Segment Start: Dataset

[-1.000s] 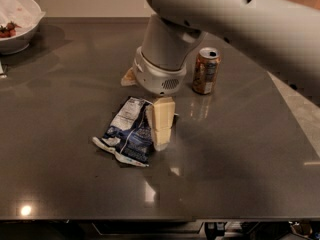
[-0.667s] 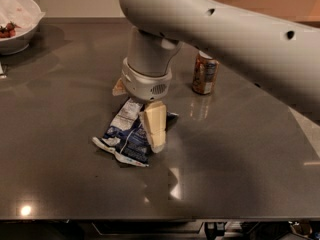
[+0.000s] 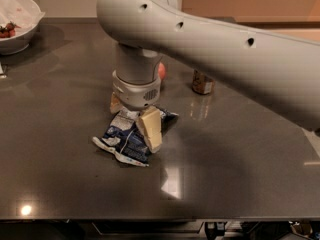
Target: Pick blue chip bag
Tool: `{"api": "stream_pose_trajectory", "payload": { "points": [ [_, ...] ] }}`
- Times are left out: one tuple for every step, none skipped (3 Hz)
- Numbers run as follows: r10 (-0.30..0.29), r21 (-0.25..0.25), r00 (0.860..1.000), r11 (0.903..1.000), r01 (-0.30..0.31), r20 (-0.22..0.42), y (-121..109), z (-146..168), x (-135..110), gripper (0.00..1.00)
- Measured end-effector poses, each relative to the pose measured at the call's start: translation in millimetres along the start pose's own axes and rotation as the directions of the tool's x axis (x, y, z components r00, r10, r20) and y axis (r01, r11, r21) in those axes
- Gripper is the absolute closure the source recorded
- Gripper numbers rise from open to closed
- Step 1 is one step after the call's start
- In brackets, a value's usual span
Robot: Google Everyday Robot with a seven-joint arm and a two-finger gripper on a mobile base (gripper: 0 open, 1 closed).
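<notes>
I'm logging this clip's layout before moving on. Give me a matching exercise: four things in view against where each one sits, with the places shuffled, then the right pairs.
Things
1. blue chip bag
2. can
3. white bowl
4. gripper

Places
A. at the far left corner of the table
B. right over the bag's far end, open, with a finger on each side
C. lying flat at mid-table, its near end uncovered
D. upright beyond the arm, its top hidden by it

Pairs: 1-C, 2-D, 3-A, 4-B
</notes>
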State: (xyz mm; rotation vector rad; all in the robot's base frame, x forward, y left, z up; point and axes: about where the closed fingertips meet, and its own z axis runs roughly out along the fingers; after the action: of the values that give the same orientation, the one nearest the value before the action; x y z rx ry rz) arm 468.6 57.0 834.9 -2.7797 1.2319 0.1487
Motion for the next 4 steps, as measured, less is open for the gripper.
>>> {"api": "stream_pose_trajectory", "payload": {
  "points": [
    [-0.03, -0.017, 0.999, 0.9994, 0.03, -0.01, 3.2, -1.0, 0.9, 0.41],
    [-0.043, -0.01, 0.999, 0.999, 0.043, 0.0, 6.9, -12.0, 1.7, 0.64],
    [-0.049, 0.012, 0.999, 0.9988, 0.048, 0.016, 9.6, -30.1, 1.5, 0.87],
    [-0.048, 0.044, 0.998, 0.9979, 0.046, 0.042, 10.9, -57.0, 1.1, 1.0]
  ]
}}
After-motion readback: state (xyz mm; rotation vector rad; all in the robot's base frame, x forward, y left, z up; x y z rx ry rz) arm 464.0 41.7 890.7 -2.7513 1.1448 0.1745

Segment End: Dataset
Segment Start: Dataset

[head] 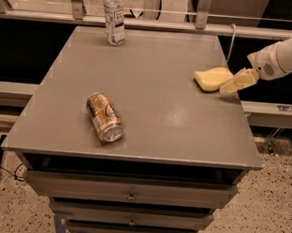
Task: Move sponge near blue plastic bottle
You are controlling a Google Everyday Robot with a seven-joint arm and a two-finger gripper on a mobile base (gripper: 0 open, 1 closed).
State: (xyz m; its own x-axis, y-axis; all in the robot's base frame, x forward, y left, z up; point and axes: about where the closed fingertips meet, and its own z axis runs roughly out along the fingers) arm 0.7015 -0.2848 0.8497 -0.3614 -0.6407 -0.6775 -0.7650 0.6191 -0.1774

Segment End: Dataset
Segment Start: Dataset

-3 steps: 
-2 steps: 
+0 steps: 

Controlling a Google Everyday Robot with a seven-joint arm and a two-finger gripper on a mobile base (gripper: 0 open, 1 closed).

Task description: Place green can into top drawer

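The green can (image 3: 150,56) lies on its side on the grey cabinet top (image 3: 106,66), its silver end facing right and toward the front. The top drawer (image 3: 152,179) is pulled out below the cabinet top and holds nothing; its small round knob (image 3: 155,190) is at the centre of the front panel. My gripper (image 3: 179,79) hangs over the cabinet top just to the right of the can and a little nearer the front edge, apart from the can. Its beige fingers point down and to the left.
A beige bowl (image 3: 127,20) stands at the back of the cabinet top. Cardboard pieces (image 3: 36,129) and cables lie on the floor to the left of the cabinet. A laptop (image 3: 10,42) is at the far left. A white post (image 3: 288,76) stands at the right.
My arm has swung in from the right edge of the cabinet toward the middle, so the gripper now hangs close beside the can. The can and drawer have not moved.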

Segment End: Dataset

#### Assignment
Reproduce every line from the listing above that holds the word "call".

#### Response to this task
- Measured end-effector poses, each relative to the pose measured at the call's start: translation in millimetres along the start pose's own axes and rotation as the directions of the tool's x axis (x, y, z components r00, r10, r20) and y axis (r01, r11, r21) in those axes
- Step 1 is one step after the call's start

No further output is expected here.